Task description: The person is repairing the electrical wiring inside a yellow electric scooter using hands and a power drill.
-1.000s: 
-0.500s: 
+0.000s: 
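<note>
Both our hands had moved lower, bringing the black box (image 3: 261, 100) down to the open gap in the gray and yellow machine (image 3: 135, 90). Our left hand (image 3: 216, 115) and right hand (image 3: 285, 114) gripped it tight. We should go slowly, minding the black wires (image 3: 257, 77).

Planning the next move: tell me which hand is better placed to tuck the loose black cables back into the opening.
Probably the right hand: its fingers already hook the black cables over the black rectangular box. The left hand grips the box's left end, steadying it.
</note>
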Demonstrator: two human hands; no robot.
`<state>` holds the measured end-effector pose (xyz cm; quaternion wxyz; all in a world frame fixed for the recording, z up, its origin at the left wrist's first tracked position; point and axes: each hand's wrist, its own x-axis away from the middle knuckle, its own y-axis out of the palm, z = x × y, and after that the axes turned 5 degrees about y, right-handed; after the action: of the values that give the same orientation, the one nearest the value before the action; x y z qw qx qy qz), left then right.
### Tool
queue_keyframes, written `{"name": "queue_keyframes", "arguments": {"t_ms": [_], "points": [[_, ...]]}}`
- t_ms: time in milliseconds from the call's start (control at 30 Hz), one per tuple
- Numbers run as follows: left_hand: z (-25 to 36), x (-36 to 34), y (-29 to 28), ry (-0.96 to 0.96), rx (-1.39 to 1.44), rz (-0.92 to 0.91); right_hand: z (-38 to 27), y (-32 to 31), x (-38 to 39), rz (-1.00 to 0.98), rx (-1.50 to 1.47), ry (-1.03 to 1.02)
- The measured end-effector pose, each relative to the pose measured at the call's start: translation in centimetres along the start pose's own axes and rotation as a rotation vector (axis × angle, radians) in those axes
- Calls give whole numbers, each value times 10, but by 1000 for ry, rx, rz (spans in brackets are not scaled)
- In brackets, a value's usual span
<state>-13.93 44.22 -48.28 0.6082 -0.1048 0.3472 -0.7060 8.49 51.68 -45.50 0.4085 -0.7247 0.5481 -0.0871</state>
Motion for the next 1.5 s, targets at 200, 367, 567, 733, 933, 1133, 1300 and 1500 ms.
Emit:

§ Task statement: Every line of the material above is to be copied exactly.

§ Exercise output:
Task description: The person is repairing the electrical wiring inside a yellow electric scooter using hands and a power drill.
-1.000s: 
-0.500s: 
+0.000s: 
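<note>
Both our hands had moved lower, bringing the black box (image 3: 261, 100) down to the open gap in the gray and yellow machine (image 3: 135, 90). Our left hand (image 3: 216, 115) and right hand (image 3: 285, 114) gripped it tight. We should go slowly, minding the black wires (image 3: 257, 77).

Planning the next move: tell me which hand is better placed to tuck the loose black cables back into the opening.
Probably the right hand: its fingers already hook the black cables over the black rectangular box. The left hand grips the box's left end, steadying it.
</note>
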Demonstrator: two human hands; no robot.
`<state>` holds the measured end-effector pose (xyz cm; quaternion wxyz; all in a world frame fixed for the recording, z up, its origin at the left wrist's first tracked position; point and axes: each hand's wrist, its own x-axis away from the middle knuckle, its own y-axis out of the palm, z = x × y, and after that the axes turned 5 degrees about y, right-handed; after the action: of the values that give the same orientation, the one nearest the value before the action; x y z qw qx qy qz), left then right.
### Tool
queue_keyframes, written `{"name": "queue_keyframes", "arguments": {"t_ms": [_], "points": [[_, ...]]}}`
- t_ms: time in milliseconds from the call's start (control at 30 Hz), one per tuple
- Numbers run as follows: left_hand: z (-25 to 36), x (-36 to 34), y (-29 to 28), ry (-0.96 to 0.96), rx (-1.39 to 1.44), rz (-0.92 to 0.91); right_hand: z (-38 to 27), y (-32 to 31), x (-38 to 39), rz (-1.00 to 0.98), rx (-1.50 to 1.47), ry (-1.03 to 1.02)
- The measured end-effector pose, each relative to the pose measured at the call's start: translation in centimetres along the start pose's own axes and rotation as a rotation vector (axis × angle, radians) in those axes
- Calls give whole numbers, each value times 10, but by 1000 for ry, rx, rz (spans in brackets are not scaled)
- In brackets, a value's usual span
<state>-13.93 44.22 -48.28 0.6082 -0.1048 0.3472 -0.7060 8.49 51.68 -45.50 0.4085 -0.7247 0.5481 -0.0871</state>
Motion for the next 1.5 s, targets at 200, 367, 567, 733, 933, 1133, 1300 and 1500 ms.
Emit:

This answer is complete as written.